WHAT THE EXERCISE ASKS: Line by line, copy all of the data exactly.

------------------------------

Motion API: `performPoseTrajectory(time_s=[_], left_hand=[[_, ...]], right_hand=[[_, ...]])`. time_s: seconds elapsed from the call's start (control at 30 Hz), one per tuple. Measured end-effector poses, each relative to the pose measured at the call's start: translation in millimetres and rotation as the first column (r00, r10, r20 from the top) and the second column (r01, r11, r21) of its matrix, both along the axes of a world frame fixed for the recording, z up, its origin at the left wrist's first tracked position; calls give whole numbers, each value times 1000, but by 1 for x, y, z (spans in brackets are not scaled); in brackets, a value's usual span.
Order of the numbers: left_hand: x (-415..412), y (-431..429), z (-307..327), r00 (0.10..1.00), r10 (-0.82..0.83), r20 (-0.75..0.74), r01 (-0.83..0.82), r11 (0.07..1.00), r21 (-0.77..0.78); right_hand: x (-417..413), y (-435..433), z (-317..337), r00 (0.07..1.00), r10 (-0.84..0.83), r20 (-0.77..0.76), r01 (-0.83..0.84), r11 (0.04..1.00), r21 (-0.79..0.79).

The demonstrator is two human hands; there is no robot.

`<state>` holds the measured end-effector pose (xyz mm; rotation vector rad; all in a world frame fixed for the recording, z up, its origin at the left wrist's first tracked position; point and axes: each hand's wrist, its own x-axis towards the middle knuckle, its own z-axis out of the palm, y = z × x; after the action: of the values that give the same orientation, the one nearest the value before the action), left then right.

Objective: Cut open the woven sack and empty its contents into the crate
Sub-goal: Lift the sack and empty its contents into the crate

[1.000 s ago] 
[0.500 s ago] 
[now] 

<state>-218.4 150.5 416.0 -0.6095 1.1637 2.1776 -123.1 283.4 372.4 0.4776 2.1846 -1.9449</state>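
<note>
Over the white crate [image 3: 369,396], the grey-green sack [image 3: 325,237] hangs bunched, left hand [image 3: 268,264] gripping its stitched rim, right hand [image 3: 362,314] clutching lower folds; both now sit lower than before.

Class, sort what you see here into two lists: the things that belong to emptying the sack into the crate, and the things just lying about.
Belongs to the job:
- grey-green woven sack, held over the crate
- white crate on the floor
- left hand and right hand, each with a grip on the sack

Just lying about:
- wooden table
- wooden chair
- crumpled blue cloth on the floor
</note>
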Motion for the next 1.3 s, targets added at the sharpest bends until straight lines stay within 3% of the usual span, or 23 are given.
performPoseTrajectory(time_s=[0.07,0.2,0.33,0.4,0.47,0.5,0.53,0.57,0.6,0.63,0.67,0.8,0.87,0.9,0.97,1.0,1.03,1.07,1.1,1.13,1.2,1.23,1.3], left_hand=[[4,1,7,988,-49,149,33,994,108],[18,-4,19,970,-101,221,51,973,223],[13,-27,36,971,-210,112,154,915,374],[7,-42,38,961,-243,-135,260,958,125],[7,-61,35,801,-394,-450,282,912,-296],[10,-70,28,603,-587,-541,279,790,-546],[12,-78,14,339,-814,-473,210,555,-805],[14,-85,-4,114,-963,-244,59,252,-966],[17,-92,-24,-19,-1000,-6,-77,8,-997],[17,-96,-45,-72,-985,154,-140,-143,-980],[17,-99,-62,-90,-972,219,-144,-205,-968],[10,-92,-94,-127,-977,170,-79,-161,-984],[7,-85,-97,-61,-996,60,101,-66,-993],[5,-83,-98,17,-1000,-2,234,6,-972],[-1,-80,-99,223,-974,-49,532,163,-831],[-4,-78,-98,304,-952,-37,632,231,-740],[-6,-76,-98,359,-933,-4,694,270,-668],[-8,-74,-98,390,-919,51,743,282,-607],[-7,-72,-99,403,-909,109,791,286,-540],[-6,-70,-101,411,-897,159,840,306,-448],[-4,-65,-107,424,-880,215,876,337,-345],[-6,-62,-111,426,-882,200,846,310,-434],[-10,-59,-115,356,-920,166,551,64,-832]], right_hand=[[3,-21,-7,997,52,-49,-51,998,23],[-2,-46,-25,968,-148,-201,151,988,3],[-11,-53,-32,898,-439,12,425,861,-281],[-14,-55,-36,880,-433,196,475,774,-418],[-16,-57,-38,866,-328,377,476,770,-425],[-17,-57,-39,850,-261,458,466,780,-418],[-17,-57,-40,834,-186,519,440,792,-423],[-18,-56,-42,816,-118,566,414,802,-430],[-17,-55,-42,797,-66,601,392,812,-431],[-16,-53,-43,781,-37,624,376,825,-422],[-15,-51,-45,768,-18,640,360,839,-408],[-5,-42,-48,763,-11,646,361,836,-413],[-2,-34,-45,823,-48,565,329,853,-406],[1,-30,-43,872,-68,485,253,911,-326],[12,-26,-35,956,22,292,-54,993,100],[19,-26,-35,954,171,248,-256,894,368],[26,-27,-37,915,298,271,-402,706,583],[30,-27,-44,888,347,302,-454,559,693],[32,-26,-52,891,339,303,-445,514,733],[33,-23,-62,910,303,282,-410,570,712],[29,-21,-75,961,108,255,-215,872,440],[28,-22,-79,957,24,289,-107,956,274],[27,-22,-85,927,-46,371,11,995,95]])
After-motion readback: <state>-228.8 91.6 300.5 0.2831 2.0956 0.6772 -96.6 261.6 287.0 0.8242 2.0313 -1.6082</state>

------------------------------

RESPONSE TO THIS EXERCISE:
Motion API: `performPoseTrajectory(time_s=[_], left_hand=[[_, ...]], right_hand=[[_, ...]])`. time_s: seconds elapsed from the call's start (control at 30 Hz), one per tuple. Measured end-effector poses, each relative to the pose measured at the call's start: translation in millimetres and rotation as the first column (r00, r10, r20 from the top) and the second column (r01, r11, r21) of its matrix, both along the axes of a world frame fixed for the recording, z up, its origin at the left wrist's first tracked position; calls give whole numbers, each value times 1000, but by 1 for x, y, z (spans in brackets are not scaled); in brackets, a value's usual span.
Order of the numbers: left_hand: x (-415..412), y (-431..429), z (-307..327), r00 (0.10..1.00), r10 (-0.82..0.83), r20 (-0.75..0.74), r01 (-0.83..0.82), r11 (0.07..1.00), r21 (-0.77..0.78); right_hand: x (-417..413), y (-435..433), z (-317..337), r00 (0.07..1.00), r10 (-0.84..0.83), r20 (-0.77..0.76), r01 (-0.83..0.84), r11 (0.04..1.00), r21 (-0.79..0.79).

The demonstrator is two human hands; there is no robot.

`<state>` holds the measured end-effector pose (xyz mm; rotation vector rad; all in a world frame fixed for the recording, z up, its origin at the left wrist's first tracked position; point and axes: each hand's wrist, its own x-axis towards the middle knuckle, its own z-axis out of the palm, y = z × x; after the action: of the values that give the same orientation, the one nearest the value before the action), left then right.

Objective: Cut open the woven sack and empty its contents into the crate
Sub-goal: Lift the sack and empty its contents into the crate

[1.000 s ago] 
[0.500 s ago] 
[now] 

<state>-218.4 150.5 416.0 -0.6095 1.1637 2.1776 -123.1 283.4 372.4 0.4776 2.1846 -1.9449</state>
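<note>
Over the white crate [image 3: 369,396], the grey-green sack [image 3: 325,237] hangs bunched, left hand [image 3: 268,264] gripping its stitched rim, right hand [image 3: 362,314] clutching lower folds; both now sit lower than before.

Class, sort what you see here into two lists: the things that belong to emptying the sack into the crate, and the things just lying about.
Belongs to the job:
- grey-green woven sack, held over the crate
- white crate on the floor
- left hand and right hand, each with a grip on the sack

Just lying about:
- wooden table
- wooden chair
- crumpled blue cloth on the floor
</note>
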Motion for the next 1.3 s, targets added at the sharpest bends until straight lines stay within 3% of the usual span, or 23 are given.
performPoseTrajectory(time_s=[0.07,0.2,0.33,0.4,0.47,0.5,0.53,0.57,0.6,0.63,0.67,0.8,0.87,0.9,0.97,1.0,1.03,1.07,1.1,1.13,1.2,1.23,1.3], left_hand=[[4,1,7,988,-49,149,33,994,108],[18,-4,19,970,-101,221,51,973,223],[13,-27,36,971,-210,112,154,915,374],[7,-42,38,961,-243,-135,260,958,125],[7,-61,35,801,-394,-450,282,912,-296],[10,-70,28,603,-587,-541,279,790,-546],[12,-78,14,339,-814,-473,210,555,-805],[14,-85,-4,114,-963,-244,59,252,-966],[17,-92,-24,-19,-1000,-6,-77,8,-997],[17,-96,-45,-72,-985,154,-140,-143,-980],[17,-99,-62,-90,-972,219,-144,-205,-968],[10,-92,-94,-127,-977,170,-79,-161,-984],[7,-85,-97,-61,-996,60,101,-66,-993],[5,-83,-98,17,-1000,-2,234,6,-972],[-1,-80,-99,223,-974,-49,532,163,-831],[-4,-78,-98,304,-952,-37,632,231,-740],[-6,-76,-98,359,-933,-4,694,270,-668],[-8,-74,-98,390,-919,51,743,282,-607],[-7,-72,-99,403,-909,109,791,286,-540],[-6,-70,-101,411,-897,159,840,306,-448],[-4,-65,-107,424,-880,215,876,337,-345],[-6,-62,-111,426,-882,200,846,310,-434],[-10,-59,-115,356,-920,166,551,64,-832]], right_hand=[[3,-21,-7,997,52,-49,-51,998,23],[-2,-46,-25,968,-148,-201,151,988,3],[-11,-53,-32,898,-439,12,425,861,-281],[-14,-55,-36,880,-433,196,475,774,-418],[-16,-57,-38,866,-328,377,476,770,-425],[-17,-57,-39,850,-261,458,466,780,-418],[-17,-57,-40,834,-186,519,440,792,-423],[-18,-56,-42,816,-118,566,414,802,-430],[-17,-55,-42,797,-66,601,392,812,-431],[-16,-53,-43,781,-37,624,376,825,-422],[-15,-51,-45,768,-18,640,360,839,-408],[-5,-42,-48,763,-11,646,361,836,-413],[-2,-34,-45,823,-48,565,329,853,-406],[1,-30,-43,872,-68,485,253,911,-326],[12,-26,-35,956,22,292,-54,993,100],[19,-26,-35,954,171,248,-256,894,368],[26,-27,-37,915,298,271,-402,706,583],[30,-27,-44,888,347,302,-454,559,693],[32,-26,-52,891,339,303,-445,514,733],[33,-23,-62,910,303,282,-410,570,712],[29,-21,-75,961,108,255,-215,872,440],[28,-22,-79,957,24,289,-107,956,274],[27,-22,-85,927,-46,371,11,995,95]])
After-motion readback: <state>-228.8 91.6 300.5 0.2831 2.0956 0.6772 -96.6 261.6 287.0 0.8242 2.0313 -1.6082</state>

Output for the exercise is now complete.